**Task objective:**
Take the data below and repeat it exactly.

*** Data segment ***

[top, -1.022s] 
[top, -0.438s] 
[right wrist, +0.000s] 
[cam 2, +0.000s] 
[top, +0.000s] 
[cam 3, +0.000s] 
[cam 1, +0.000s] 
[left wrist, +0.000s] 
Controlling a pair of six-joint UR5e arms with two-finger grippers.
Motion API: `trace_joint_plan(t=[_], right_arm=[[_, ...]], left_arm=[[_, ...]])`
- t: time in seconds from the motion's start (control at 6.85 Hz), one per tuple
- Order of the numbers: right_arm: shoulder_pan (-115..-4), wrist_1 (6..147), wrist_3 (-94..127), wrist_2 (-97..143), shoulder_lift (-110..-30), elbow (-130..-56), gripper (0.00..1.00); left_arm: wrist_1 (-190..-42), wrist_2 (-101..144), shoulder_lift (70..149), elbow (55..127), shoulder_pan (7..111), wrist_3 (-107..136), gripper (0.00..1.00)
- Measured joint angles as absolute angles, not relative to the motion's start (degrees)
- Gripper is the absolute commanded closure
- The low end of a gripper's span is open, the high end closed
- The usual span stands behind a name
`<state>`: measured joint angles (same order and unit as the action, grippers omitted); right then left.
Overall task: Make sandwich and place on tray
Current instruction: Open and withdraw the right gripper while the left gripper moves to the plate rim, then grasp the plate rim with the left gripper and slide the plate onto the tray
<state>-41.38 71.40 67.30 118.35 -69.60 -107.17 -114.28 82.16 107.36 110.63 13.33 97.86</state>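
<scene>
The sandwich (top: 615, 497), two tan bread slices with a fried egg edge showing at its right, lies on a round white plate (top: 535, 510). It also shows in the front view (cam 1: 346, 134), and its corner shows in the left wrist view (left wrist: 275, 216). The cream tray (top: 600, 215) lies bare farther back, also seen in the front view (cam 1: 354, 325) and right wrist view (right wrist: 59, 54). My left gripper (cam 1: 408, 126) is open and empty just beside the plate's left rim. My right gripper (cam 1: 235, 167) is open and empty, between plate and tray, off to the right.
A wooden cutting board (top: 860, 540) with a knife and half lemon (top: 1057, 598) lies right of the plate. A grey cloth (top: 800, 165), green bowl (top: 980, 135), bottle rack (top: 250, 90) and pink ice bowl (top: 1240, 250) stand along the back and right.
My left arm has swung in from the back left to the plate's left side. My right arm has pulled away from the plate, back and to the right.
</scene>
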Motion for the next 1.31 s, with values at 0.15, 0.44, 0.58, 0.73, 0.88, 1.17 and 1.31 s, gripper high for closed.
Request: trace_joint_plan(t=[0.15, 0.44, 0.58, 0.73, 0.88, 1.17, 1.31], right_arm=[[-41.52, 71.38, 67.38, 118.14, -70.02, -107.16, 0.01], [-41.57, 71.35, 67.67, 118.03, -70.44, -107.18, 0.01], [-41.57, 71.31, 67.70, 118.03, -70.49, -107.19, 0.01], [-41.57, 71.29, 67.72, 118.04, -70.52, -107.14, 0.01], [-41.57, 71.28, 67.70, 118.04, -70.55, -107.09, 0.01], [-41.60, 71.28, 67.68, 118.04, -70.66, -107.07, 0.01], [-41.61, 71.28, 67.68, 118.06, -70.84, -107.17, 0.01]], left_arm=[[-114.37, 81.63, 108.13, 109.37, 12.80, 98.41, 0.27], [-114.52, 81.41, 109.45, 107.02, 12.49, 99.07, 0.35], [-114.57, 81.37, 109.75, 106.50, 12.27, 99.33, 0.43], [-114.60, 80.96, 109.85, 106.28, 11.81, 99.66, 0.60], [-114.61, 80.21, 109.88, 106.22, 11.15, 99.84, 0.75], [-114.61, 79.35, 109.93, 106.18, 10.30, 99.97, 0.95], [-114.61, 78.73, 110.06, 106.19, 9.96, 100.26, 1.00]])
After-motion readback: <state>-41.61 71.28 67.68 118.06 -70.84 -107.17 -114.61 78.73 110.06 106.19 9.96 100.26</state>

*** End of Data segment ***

**Task response:**
[top, -1.022s] 
[top, -0.438s] 
[right wrist, +0.000s] 
[cam 2, +0.000s] 
[top, +0.000s] 
[cam 3, +0.000s] 
[cam 1, +0.000s] 
[left wrist, +0.000s] 
Controlling a pair of six-joint UR5e arms with two-finger grippers.
Motion API: `trace_joint_plan(t=[_], right_arm=[[_, ...]], left_arm=[[_, ...]])`
- t: time in seconds from the motion's start (control at 6.85 Hz), one per tuple
- Order of the numbers: right_arm: shoulder_pan (-115..-4), wrist_1 (6..147), wrist_3 (-94..127), wrist_2 (-97..143), shoulder_lift (-110..-30), elbow (-130..-56), gripper (0.00..1.00); left_arm: wrist_1 (-190..-42), wrist_2 (-101..144), shoulder_lift (70..149), elbow (55..127), shoulder_pan (7..111), wrist_3 (-107..136), gripper (0.00..1.00)
- Measured joint angles as absolute angles, not relative to the motion's start (degrees)
- Gripper is the absolute commanded closure
- The low end of a gripper's span is open, the high end closed
- The usual span stands behind a name
`<state>`: measured joint angles (same order and unit as the action, grippers omitted); right then left.
Overall task: Make sandwich and place on tray
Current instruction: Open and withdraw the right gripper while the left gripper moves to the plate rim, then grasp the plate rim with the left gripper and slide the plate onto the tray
<state>-41.38 71.40 67.30 118.35 -69.60 -107.17 -114.28 82.16 107.36 110.63 13.33 97.86</state>
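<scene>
The sandwich (top: 615, 497), two tan bread slices with a fried egg edge showing at its right, lies on a round white plate (top: 535, 510). It also shows in the front view (cam 1: 346, 134), and its corner shows in the left wrist view (left wrist: 275, 216). The cream tray (top: 600, 215) lies bare farther back, also seen in the front view (cam 1: 354, 325) and right wrist view (right wrist: 59, 54). My left gripper (cam 1: 408, 126) is open and empty just beside the plate's left rim. My right gripper (cam 1: 235, 167) is open and empty, between plate and tray, off to the right.
A wooden cutting board (top: 860, 540) with a knife and half lemon (top: 1057, 598) lies right of the plate. A grey cloth (top: 800, 165), green bowl (top: 980, 135), bottle rack (top: 250, 90) and pink ice bowl (top: 1240, 250) stand along the back and right.
My left arm has swung in from the back left to the plate's left side. My right arm has pulled away from the plate, back and to the right.
</scene>
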Motion for the next 1.31 s, with values at 0.15, 0.44, 0.58, 0.73, 0.88, 1.17 and 1.31 s, gripper high for closed.
Request: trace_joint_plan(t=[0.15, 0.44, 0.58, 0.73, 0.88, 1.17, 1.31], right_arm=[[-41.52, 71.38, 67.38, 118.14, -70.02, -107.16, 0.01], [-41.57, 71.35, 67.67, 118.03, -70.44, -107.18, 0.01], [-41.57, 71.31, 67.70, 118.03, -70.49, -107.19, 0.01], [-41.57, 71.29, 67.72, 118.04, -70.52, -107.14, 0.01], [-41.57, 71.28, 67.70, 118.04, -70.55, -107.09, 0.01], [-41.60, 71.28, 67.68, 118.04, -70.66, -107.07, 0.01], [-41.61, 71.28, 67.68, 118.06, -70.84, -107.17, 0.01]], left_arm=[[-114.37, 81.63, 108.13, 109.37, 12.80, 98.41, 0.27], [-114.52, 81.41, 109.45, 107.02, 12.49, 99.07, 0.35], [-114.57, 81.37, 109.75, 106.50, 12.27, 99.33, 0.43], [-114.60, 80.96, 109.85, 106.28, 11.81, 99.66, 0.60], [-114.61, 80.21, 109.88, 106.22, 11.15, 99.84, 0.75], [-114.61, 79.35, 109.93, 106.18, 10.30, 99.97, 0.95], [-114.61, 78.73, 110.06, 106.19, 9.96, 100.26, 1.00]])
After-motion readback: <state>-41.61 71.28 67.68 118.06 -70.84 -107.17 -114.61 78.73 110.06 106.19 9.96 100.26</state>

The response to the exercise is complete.